Who do you think is pushing Ethanol? Yep, Archer Daniels Midland. Why not, they control most of the corn production in this country out of which you make Ethanol. Is Ethanol safe? Hell no; for one thing, Ethanol pollutes. Check it out, don't take my word for it. Ethanol is a joke. Why not use the sun for power? Why not use the wind for power? The corporate energy producers cry it's too costly to use those powers. It's not costly at all to keep using fossil fuels. You know why? Because our energy companies are overinvested in fossil fuel reserves. They are banking on oil to the point they are spreading the unscientific fact that underground oil supplies refill themselves or somesuch bullshit as that. It's the same kind of oil-company logic that tells us carbon monoxide is a life giver.

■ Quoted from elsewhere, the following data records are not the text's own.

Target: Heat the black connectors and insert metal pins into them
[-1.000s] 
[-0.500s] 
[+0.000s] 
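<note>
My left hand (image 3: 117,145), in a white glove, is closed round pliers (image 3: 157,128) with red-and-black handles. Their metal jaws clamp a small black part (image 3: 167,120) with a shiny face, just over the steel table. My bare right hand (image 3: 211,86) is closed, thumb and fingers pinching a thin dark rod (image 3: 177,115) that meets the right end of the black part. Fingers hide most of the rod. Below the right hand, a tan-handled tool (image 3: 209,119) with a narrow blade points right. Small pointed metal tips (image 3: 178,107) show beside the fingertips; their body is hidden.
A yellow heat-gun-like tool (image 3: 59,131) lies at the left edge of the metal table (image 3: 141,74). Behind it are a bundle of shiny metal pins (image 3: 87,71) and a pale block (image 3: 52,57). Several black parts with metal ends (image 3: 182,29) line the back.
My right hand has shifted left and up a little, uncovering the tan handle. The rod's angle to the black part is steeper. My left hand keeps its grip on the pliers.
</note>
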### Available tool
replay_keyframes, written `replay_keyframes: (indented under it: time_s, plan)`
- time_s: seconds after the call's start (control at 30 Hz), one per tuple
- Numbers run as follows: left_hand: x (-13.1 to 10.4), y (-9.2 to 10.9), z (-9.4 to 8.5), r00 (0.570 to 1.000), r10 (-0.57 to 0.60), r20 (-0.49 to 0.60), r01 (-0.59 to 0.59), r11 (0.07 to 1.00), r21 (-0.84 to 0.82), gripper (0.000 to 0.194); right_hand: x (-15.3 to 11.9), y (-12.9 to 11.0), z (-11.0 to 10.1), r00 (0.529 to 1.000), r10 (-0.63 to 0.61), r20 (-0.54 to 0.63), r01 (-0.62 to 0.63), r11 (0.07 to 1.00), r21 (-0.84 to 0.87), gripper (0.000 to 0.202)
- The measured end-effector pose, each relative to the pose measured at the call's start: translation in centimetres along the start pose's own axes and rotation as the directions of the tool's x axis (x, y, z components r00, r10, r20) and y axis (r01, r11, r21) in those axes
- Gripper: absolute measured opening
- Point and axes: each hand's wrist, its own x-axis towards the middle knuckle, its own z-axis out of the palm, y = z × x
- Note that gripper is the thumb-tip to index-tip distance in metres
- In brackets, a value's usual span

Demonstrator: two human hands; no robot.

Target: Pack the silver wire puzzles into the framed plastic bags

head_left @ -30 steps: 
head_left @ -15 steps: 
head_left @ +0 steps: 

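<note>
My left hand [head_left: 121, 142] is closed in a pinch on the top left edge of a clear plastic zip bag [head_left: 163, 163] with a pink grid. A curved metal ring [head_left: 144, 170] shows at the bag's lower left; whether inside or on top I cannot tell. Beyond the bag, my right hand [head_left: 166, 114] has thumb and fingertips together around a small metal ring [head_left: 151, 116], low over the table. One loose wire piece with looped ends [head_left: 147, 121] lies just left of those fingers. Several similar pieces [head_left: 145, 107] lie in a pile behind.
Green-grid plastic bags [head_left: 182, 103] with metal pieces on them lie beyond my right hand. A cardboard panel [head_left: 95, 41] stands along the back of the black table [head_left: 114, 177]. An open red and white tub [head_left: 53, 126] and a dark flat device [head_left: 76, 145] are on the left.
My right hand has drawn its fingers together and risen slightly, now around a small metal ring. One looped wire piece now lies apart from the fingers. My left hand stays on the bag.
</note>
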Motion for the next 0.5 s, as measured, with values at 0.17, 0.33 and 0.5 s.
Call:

I'm growling out a warning to ya: one day, these corporate assholes will figure out how to market air. Just wait. Pure air in backpack tanks. It will make sense when these corporations have totally polluted our normal air; to the point where we can't breathe it and will need a pure air tank to make it through each day. You don't think Coca Cola's air tanks are going to last longer than a day do you? "A day at a time," will be Coca Cola's air sales department's slogan. How about, "It's hard to survive without Coke." "Coke, or you die."

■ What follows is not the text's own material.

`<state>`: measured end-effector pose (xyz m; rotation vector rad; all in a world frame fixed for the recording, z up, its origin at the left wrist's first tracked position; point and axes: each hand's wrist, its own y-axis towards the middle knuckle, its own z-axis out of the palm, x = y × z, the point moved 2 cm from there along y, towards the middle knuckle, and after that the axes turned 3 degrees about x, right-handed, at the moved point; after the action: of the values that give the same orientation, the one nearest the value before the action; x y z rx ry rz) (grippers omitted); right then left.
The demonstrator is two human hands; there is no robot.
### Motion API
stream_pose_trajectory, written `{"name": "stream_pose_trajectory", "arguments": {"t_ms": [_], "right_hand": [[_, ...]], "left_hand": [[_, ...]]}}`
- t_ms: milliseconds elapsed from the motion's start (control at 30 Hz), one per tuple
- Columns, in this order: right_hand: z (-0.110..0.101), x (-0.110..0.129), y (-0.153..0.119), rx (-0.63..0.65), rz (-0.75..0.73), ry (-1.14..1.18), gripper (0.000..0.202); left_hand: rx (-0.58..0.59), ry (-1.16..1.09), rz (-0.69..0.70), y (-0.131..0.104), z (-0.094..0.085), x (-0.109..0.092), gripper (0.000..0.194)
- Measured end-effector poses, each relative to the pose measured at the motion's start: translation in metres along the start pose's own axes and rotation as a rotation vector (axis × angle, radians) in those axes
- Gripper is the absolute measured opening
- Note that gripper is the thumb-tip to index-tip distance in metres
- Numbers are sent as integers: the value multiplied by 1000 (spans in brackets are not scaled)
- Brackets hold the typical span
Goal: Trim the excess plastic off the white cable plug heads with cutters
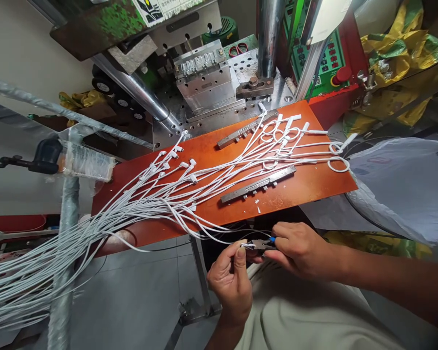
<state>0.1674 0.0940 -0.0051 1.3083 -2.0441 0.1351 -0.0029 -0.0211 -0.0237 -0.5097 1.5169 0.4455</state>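
Left hand [231, 278] tight on probably a white cable end [247, 246], right hand [302, 249] around pliers [262, 244]

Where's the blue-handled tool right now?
In the head view, the blue-handled tool is low, right of centre, in the right hand, beside the left hand, below the orange board.

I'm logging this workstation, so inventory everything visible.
Board: one, orange, centre
Cables: many, white, across board and leftward
Metal bars: two, grey, on board
Mould block: one, silver, behind board
Press columns: two, silver, flanking block
Scissors: one, red-handled, upper centre
Control panel: one, green, upper right
Bags: several, yellow-green, upper right
Plastic bag: one, whitish, right
Wrapped post: one, grey, left
Pliers: one, dark and blue, lower centre
Left hand: one, pinching white cable
Right hand: one, gripping pliers
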Motion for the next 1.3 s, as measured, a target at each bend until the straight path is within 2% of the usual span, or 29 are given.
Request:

The "Noose," as we call it here at The Daily Growler, is deflating. There is murder going on all over the world. Now NYC's billionaire mayor is scaring the hell out of us again by herding a flock of big-bellied, sloppy-looking cops into the subway system since he's sure that because some fanatical Kashmirians blew up some trains in India that NYC's transit system is now once-again subject to terrorist attacks, too. Trains and busses blow up in India rather frequently. It's Islamics versus Hindus; it's an ancient war; it goes back to ancient times when the Islamics came riding across the steppes of Central Asia and right on into India. They blow each other up constantly. Remember the busload of Islamic kids the Hindus set on fire and surrounded the bus to keep the kids from escaping the flames and watched in glee as all those kids burned to death spreading the stench of their burning flesh into the widened nostrils of those Hindu killers? Of course, the Islamics will turn right around and massacre Hindus with brutal precision, hacking to death men, women, children no matter their innocence. These people kill each other with
frequency--the Golden Mosque incident, remember that?

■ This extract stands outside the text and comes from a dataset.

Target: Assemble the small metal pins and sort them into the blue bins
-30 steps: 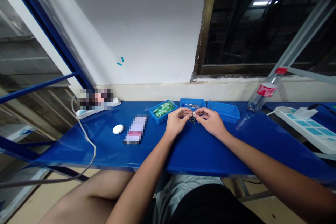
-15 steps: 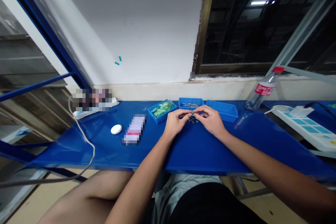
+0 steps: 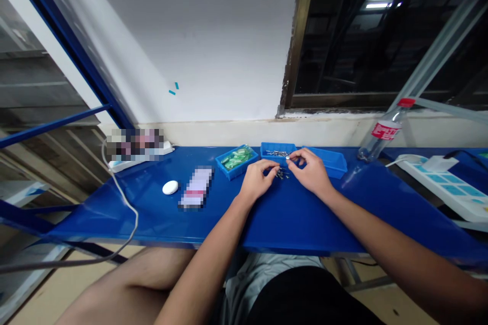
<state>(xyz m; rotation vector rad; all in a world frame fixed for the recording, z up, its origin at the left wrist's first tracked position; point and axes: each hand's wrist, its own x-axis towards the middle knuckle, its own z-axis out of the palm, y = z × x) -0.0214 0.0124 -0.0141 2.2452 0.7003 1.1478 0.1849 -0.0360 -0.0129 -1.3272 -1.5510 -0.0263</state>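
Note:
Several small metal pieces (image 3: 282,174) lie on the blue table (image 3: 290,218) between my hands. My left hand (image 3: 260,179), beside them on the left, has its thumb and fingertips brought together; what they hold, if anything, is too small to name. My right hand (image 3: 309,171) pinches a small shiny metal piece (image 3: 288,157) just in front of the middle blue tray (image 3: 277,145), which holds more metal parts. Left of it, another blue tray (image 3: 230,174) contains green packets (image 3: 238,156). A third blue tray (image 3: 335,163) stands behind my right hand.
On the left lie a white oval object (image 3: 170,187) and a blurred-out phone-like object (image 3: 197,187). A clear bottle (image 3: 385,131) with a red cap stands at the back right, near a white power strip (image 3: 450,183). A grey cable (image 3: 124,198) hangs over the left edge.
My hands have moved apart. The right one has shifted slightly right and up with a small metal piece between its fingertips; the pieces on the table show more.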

India is dangerous, too, because it has nuclear weapons and so does its Islamic bastard brother state, Pakistan, which once was part of India but broke off on religious grounds to form East and West Pakistan back after WWII and they finally kicked the bloody British out of their bailiwicks. East Pakistan became Bangladesh--both countries remain Islamic. God, religions are such crappy ways of defining ourselves; the most wicked nonsense man has ever come up with; afraid man, scared-to-death man, trembling man. A man caught in a barbed-wire fence trembles to death, too. Remember the gay man in the sticks of some midwestern backward state that the "heteros" beat and pummeled and then left naked tangled in a barbed-wire fence where he froze to death? You don't think you tremble when you freeze to death?

Killing is continental. I sometimes think humans love killing more than they love living. Why don't they kill themselves and leave us peaceful people to enjoy this wonderful, to me, awesomely fascinating earth?